Date of Award:

5-1972

Document Type:

Thesis

Degree Name:

Master of Science (MS)

Department:

Geosciences

Department name when degree awarded

Geology

Committee Chair(s)

Robert Q. Oaks, Jr.

Committee

Robert Q. Oaks, Jr.

Committee

Donald R. Olsen

Committee

J. Stewart Williams

Abstract

The Swan Peak Formation in north-central Utah thickens westward, from zero feet near Logan to 687 feet in the Promontory Range. The unit is subdivided into three distinct members: 1) A lower member of interbedded shales, limestones, and quartzites; 2) A middle member of interbedded shales and brown quartzites; and 3) An upper member of white quartzites. The Swan Peak thins southward toward the east-west-trending Tooele Arch in the area of study; this thinning probably reflects both lesser deposition and greater subsequent erosion there than elsewhere. The lower member in northern Utah probably was deposited in shallow-shelf and/or traditional shoreface-shelf environments. The middle member represents shoreface to intertidal environments. Western miogeosynclinal equivalents of the lower and middle members are more carbonate-rich, the results of their more basinward position and thus greater distance from terrigenous sediment sources. The upper member was deposited in a shallow-shelf to intertidal environment by strong, predominantly south-flowing currents.

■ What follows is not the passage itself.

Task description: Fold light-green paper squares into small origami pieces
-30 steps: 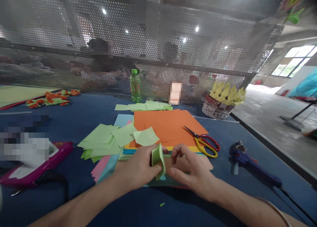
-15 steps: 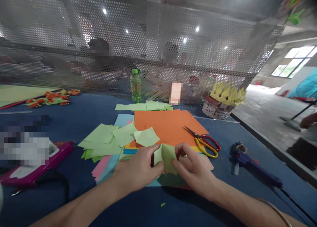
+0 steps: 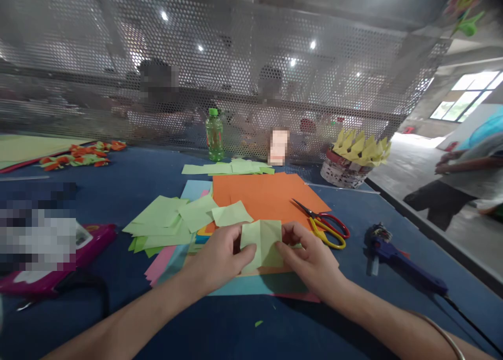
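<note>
Between my two hands is a small light green sheet of paper (image 3: 261, 244) with a crease down its middle. My left hand (image 3: 223, 250) pinches its left edge, thumb in front. At the right edge, my right hand (image 3: 308, 252) grips it between thumb and curled fingers. Beneath lies a stack of coloured sheets with an orange sheet (image 3: 263, 195) on top. Scissors (image 3: 320, 224) with one red and one yellow handle rest on the stack's right side. Loose green paper squares (image 3: 161, 218) spread out to the left of the stack.
A blue glue gun (image 3: 408, 268) with a cord lies at right. A green bottle (image 3: 214, 137) and a basket of folded yellow paper (image 3: 349, 161) stand along the mesh screen (image 3: 236, 61). At left are a magenta object (image 3: 90, 250) and orange-green paper pieces (image 3: 84, 155). A person (image 3: 463, 166) is beyond the table.
The green paper has opened out flatter, its two halves now facing me more fully. Both hands keep hold of its edges. A person has come into view at the right.
</note>
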Available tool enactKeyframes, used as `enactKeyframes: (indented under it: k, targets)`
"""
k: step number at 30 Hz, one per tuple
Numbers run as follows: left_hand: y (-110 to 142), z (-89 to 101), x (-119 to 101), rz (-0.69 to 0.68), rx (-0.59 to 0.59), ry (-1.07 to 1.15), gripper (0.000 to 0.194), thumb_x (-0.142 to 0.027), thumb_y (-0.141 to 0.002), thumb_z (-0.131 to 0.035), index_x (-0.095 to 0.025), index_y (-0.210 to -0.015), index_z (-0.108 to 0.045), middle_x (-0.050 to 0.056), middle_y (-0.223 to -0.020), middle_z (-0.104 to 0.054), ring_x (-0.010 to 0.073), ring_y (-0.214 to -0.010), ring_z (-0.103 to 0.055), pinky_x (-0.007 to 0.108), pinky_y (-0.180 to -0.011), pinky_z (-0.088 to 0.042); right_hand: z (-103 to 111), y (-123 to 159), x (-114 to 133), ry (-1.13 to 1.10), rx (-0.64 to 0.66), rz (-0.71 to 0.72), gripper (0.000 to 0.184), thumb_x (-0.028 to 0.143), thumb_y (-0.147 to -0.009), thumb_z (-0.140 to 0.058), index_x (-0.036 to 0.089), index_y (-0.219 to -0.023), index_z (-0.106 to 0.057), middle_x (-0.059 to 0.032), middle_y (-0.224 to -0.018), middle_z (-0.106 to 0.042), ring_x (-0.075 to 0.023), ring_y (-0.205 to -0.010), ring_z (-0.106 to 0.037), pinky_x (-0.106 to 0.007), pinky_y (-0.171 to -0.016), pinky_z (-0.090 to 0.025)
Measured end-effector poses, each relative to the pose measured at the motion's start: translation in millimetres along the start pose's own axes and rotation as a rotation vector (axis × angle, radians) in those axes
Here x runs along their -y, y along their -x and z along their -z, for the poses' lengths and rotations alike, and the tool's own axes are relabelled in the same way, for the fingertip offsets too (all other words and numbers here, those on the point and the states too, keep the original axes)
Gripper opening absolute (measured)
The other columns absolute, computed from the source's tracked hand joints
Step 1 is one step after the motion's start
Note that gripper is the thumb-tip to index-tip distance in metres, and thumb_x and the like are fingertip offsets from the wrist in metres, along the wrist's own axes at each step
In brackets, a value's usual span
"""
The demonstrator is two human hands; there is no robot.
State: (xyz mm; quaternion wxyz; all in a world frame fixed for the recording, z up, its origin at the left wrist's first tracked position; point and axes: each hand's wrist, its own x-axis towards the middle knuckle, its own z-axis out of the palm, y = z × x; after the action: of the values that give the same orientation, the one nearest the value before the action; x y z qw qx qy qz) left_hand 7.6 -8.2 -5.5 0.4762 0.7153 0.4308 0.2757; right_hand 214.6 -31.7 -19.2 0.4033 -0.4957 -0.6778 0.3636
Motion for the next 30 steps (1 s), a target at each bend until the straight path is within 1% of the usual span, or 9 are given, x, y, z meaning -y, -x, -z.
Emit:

The Eureka Quartzite in northwestern Utah thickens northward from 288 feet near the Tooele Arch to 542 feet in the Silver Island Mountains near the Nevada state line. It consists of unfossiliferous, white to medium light gray quartzite. The Eureka represents a shallow-shelf to intertidal environment swept by strong, predominantly south-flowing currents.

Correlation of the upper member of the Swan Peak Formation in north-central Utah and southeastern Idaho with the Eureka Quartzite in northwestern Utah appears well established, on the basis of: 1) A previously unrecognized low-angle regional unconformity at the base of the upper member; 2) Similar thicknesses of the easternmost Eureka and the westernmost upper member, first recognized by Webb (1956. Middle Ordovician detailed stratigraphic sections for western Utah and eastern Nevada. Utah Geol. and Mineral. Survey, Bull. 57, 77 p.); 3) Similar south-flowing paleocurrents for both; 4) Distinctive and identical trace fossils in both; 5) Identical lighologic characteristics; and 6) Similar stratigraphic position below the Fish Haven Dolomite, and above similar time-correlative faunal suites of Ross (1951. Stratigraphy of the Garden City Formation in northeastern Utah, and its trilobite faunas. Peabody Mus. Nat. Hist., Yale Univ., Bull. 6, 161p) and of Hintze (1952. Lower Ordovician trilobites from western Utah and eastern Nevada. Utah Geol. and Mineral. Survey, Bull. 48. 249 p.).

Fossil assemblages in the lower and middle members of the Swan Peak Formation are chiefly mixed and transported assemblages, although residual fossil communities persist locally. Diversity and density of trace fossils show that numerous unpreserved soft-bodied organisms contributed significantly to the community structure of the Swan Peak Formation and Eureka Quartzite in northern Utah.